I was just reading about those yesterday and really want to make one!

Some suggestions off the top of my head (and I may repeat a few already mentioned) are:
List of grounding techniques, reminder to breathe- maybe even how to breathe, positive affirmations and good memory prompts, pictures of family or friends (healthy relationships only of course), small/ varied textured items like smooth rock, rough rock, piece of fabric silky or textured, essential oil or scented lotion.

For a larger box at home you could include favorite music disk, favorite movie, book, notepad and paper, coloring book and crayons colored pencils, stuffed animal.

Decorating the outside of the box to personalize it and make it meaningful to you.

I sell jewelry and beads so I was thinking I could make a mini "to-go" grounding box with a little jewelry box and then a bigger one at home could be in a basket or something.

I already have my grounding box but I always forget it when I'm in therapy. I think I'll have T remind me in the future.


Some good grounding techniques might be...

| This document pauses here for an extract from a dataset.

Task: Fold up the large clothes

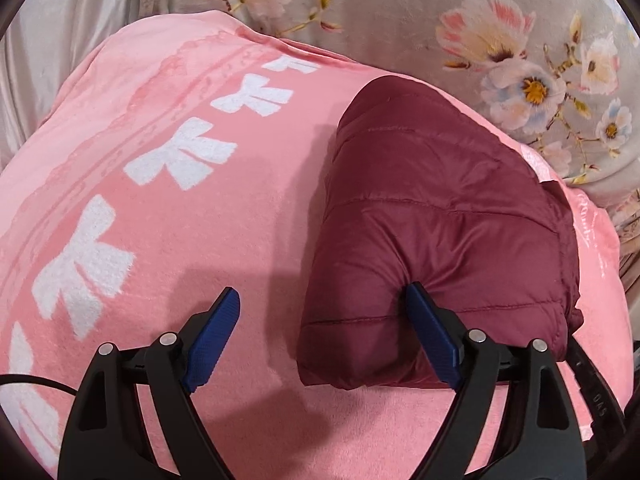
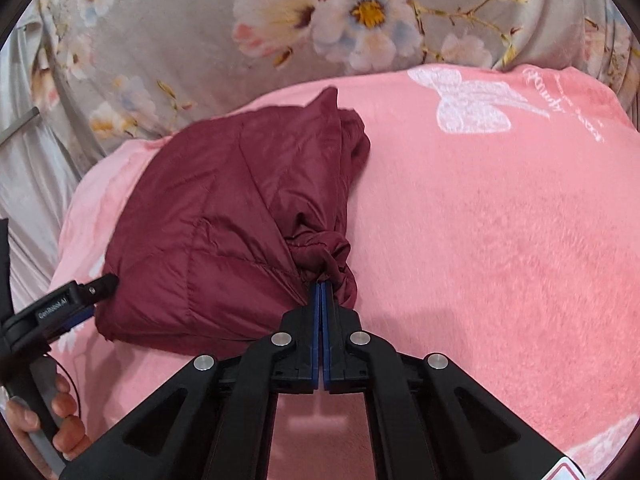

Put both feet firmly on ground and press feet down for pressure, deep breathing slowly in through nose - hold - slowly out through mouth and repeat, dragon breathing slowly in though nose - forcefully out though mouth making a dragon breath sound on the out, take a walk outside if you're in a state that is not too young or scared, music and dancing, meridian therapy points (you'll have to google this one), touching thumb to each finger both hands (I like to start with thumb to pinky), get a hug. :)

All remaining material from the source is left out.